Vencer
o sucumbir en algo no es decisión propia en el justo momento en el que el acto
se ha consumado. Hacer lo que hay que hacer, antes de que llegue el momento, se
corresponde con una visión proyectada y acertada sobre las posibilidades reales
que tenemos.
No
todos tenemos las mismas. De la misma forma en la que el cielo no debate su
dureza con la tierra, o la tierra no pretende ascender hacia el universo,
contraernos y expandirnos son siempre acciones que se complementan en la justa
medida de nuestro Dao individual, una brizna efímera del gran Dao que nos
contiene a todos.
Todos
queremos ser fuertes sin que nos quepa pensar que quizá no lo seamos en la
medida que cada situación nos requiere. El «Yes we can» es una falacia que nos convierte de inmediato en
esclavos cuyo peor patrón posible no es otro que nuestro propio ego.
A
veces no podemos, a veces lo duro es demasiado duro o nosotros somos,
esencialmente, demasiado blandos. No aceptar esto de partida nos lleva al
permanente conflicto de la culpa, del remordimiento, de la baja autoestima del
que siente que no ha estado a la altura que se esperaba de él.
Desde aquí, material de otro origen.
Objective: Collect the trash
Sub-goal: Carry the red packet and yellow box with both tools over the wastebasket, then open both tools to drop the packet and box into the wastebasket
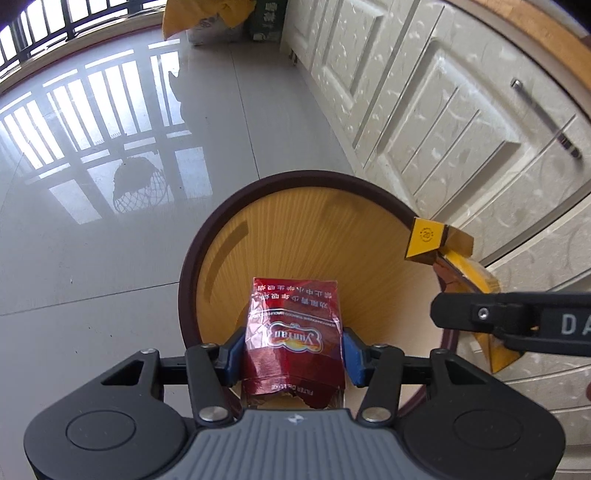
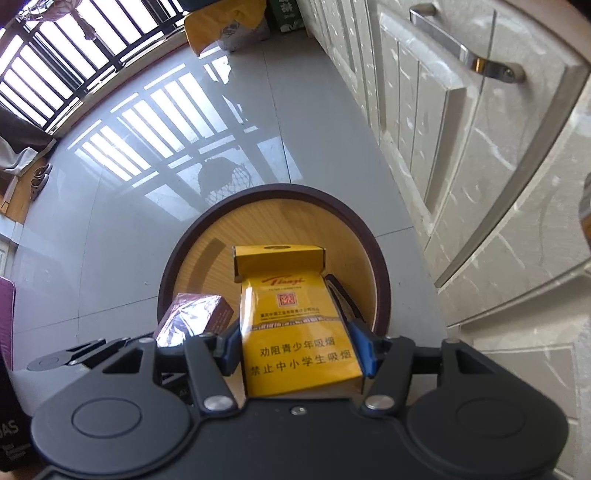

Nosotros somos simplemente
nosotros. Con nuestro cielo y nuestra tierra.
La
misma idea de vencer se establece con corrección en un único parámetro de ser
nosotros mismos, con nuestras fuerzas y nuestras debilidades. Con nuestras
expectativas de mejorar lo débil y nuestra esperanza de reblandecer lo duro
comprendiendo el sentido real de nuestra fuerza en equilibrio.
No
estamos ante la convicción de que para conseguir algo tenemos que ser más de lo
que somos. El libro nos propone entender la naturaleza primordial de la vida y
de la muerte, así como el concepto de adaptación a la singularidad del instante
desde nuestra propia singularidad; todo ello sin que medie una expectativa
inducida más allá de nuestra pura realidad.
La
vida y la muerte se distinguen en su solidez y su inconsistencia. La una
deviene de la otra sin perjuicio de sus diferencias. El cielo que baña todo
aquello que no podemos tocar dispone el espacio en el que fluctúan los sólidos
engranajes de una trama discutible. Es el instante el que determina el sentido,
el instante pone lo de arriba en su lugar y descansa en lo de abajo, mientras
nosotros debatimos el porqué de las cosas.
Es
así, somos así y nuestro yo más profundo lo sabe. Somos fuertes de espíritu o
no y a la vez débiles de intelecto o no; nuestros músculos relajados son
blandos esperando órdenes de dureza. Nuestros huesos son duros pero el núcleo
blando que contienen produce aquello que nos mantiene con vida ante las
invasiones.
Esta
danza permanente de conceptos, de consistencias, de expectativas, son el flujo perenne
entre el cielo y la tierra debatiendo los términos finales de la conciencia ulterior.
Una
vez más se nos invita a contemplar la fiesta de colores y sombras
solidificadas; se nos invita a distinguir para percibir la grandiosidad de la
obra, a espantarnos de su magnitud y a aceptar nuestra breve y efímera insignificancia.
Qué más significado que el de sentirnos público de algo tan maravilloso en lo
que lo blando y lo duro no son más que sonrisas y lágrimas inexpresivas.